Which lines below fall between the one containing "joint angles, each" and the one containing "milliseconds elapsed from"? Repeat them exactly, counting both of those lines, and add nothing else.

Stored data
----------

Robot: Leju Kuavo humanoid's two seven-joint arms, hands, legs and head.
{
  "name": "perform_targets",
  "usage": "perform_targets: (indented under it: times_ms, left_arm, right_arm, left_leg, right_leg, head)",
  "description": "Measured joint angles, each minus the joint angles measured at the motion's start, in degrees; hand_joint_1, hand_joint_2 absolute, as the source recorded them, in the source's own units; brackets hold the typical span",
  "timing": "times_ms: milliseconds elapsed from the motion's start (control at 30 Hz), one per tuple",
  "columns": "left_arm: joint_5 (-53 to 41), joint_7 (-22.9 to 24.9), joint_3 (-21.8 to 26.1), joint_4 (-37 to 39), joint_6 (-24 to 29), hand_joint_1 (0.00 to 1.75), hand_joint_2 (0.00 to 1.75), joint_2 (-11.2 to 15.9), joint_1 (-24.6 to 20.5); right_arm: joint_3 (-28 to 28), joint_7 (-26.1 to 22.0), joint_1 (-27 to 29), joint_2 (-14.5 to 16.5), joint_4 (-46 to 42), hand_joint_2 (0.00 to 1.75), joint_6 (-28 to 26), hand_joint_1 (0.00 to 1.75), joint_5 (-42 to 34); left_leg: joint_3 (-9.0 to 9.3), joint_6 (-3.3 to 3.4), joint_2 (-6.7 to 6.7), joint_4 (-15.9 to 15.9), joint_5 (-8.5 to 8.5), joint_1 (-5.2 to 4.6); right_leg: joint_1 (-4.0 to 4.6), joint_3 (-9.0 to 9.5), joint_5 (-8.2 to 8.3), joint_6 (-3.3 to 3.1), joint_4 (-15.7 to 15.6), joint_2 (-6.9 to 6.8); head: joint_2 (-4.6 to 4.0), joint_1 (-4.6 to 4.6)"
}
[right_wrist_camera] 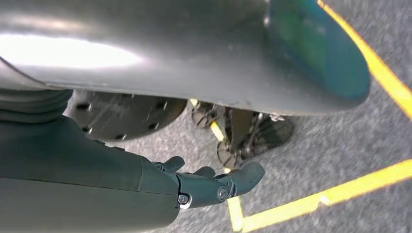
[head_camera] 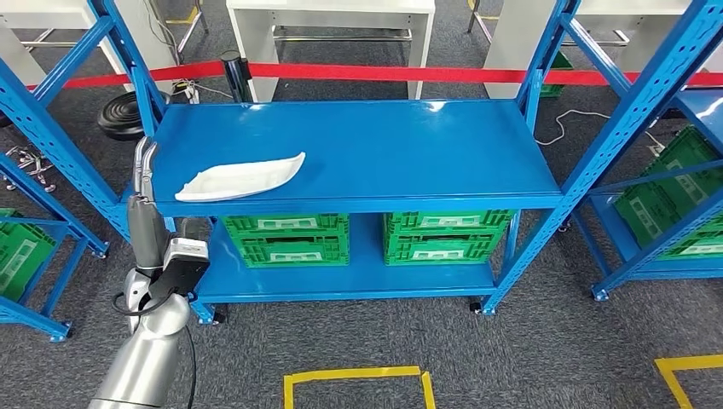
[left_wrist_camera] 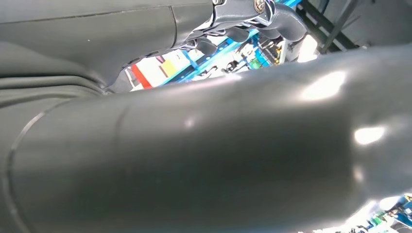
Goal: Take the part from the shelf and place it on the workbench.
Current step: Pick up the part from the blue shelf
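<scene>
The part (head_camera: 243, 177) is a long, shallow white moulded piece lying on the left front of the blue shelf's top deck (head_camera: 384, 145). My left hand (head_camera: 146, 183) is raised just off the shelf's left front corner, fingers pointing up, a short way left of the part and holding nothing. In the left wrist view its thick grey thumb (left_wrist_camera: 218, 145) fills most of the picture, with darker fingers (left_wrist_camera: 272, 19) above it. My right hand (right_wrist_camera: 214, 184) hangs low over the grey carpet, fingers loosely stretched out and empty.
Two green crates (head_camera: 286, 237) (head_camera: 448, 234) sit on the shelf's lower deck. More blue racks stand to the left (head_camera: 51, 145) and right (head_camera: 648, 94). Red barrier tape (head_camera: 384, 73) runs behind the shelf, with white tables (head_camera: 332, 17) beyond. Yellow tape (head_camera: 354, 375) marks the carpet.
</scene>
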Motion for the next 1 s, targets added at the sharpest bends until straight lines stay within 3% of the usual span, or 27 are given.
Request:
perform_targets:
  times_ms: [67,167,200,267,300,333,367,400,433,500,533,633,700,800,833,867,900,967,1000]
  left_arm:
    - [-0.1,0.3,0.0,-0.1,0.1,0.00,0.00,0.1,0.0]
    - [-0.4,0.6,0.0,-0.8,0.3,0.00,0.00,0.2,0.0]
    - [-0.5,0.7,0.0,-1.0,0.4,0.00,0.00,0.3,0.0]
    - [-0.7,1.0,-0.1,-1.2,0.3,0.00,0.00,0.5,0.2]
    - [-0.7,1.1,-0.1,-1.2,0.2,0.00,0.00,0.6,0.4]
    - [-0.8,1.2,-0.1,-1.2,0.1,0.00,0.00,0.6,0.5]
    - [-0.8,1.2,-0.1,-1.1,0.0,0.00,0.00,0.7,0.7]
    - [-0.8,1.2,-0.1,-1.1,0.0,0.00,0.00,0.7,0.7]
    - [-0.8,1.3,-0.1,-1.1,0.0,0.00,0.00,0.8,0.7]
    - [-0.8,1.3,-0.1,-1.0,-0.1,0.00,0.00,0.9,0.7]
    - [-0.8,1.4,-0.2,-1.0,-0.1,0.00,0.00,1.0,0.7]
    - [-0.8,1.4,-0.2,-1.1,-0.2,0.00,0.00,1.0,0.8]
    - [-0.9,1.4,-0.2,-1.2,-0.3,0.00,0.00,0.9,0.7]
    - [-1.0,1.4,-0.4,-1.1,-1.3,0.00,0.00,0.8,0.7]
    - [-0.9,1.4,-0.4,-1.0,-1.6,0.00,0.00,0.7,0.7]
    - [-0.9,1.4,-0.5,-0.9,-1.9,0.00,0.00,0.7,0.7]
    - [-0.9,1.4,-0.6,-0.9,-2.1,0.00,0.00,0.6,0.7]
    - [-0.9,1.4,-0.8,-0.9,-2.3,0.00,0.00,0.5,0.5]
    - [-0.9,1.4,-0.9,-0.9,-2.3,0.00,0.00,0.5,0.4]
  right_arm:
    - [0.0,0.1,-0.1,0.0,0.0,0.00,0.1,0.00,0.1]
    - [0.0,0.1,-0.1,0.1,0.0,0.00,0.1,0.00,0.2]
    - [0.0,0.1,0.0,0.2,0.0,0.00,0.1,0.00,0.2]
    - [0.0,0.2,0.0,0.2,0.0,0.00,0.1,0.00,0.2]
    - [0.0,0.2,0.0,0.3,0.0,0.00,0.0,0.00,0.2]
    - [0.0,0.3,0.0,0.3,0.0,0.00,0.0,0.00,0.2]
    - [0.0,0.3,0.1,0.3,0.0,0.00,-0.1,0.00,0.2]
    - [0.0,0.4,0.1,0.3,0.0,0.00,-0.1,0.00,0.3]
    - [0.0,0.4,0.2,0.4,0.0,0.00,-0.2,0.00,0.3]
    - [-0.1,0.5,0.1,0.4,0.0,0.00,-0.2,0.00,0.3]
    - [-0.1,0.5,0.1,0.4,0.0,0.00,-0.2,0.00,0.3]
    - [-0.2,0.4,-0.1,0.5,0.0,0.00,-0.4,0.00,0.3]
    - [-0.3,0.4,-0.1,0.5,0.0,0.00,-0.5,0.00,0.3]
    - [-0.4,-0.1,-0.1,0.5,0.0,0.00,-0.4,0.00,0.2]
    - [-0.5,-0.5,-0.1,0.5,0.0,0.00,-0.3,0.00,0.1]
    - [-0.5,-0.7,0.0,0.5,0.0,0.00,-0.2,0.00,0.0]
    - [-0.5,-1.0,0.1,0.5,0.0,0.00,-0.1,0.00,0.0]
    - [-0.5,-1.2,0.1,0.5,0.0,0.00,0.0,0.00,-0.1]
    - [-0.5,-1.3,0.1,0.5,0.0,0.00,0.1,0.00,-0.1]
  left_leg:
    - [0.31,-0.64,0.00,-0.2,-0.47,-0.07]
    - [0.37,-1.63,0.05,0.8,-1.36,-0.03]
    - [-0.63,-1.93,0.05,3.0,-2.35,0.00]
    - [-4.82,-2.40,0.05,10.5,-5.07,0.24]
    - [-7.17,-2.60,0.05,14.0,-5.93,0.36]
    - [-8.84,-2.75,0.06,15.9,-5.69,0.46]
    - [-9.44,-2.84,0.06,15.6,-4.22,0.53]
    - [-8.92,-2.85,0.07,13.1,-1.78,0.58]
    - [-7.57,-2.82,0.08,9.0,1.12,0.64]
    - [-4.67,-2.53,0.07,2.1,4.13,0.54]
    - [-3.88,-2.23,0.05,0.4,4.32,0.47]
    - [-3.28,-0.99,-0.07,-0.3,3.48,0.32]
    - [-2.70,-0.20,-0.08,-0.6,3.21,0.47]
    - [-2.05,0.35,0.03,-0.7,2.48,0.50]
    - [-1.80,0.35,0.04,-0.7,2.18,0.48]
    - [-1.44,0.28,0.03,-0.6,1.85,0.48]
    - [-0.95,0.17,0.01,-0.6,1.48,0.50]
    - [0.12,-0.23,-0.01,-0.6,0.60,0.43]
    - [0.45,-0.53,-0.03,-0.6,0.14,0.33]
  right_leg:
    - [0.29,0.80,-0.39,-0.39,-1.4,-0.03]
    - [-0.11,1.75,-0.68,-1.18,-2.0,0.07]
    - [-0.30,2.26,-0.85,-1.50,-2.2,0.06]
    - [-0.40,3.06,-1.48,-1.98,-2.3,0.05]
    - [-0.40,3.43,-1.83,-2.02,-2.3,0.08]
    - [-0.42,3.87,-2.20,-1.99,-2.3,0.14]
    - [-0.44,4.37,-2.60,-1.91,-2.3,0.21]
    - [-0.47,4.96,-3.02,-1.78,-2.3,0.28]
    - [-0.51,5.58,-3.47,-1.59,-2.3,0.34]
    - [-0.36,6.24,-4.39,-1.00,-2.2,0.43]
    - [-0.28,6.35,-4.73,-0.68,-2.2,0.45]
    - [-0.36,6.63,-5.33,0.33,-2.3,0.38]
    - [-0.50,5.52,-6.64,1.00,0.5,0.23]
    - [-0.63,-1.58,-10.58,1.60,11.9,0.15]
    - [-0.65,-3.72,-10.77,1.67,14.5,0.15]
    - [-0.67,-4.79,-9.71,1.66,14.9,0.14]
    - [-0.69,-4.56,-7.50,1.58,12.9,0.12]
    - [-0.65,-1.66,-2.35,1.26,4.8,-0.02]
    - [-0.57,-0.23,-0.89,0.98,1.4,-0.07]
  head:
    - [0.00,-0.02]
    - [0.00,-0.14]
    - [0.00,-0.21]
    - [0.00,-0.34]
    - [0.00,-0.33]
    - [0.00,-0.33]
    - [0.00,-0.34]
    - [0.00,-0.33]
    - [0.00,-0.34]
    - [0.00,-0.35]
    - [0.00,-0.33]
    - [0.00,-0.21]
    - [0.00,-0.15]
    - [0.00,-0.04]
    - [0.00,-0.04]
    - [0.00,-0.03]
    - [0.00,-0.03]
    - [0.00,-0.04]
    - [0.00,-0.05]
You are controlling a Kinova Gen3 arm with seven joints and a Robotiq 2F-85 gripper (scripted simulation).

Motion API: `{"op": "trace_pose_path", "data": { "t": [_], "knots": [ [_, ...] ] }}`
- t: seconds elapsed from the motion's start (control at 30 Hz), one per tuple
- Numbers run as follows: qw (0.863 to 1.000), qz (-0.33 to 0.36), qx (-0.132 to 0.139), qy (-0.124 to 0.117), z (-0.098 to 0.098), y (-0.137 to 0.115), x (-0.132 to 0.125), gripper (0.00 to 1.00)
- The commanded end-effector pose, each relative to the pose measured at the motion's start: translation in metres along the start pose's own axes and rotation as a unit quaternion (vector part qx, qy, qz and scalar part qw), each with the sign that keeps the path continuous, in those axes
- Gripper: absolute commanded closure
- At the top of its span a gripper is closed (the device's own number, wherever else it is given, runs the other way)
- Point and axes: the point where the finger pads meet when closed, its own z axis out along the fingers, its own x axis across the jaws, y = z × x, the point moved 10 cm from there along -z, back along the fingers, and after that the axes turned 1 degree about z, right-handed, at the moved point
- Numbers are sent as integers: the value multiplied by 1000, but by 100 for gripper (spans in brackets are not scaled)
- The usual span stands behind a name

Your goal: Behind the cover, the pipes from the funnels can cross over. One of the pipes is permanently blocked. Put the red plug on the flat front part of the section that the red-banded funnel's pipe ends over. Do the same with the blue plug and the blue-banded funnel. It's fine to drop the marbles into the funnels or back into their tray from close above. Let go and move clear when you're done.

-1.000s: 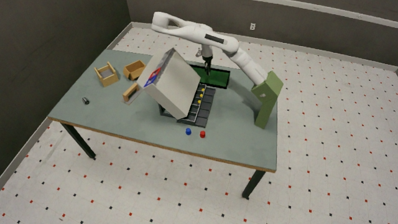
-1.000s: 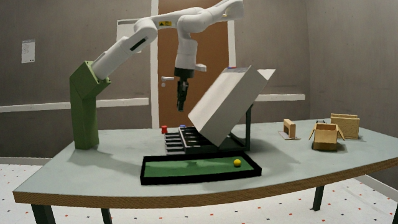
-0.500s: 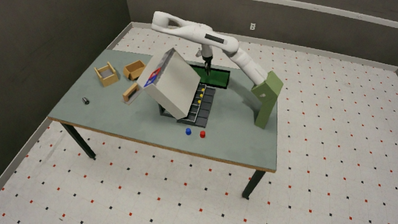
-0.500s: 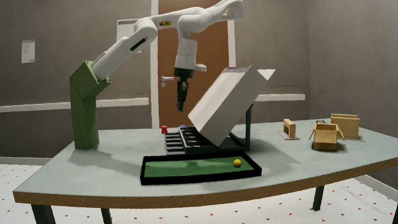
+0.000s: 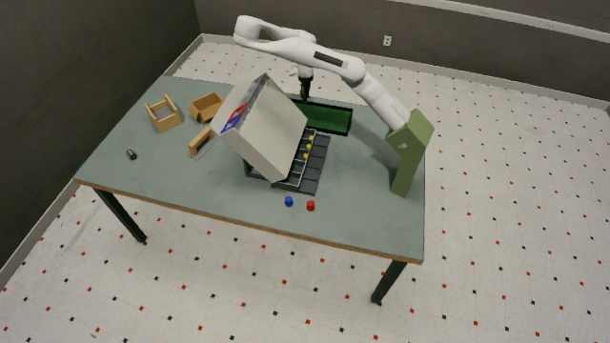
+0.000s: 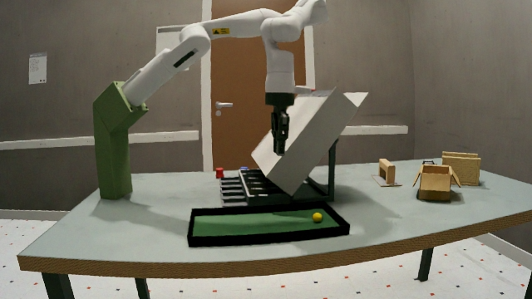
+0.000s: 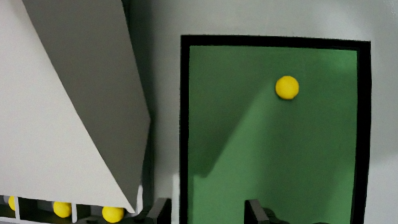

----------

Finished task:
  "description": "Measured joint angles, each minus the joint angles measured at the motion's start, in degrees; hand_joint_1, hand_joint_2 absolute, as the source recorded them, in the source's own units; brackets hold the typical span",
  "timing": "times_ms: milliseconds elapsed from the motion's start (control at 30 Hz), one per tuple",

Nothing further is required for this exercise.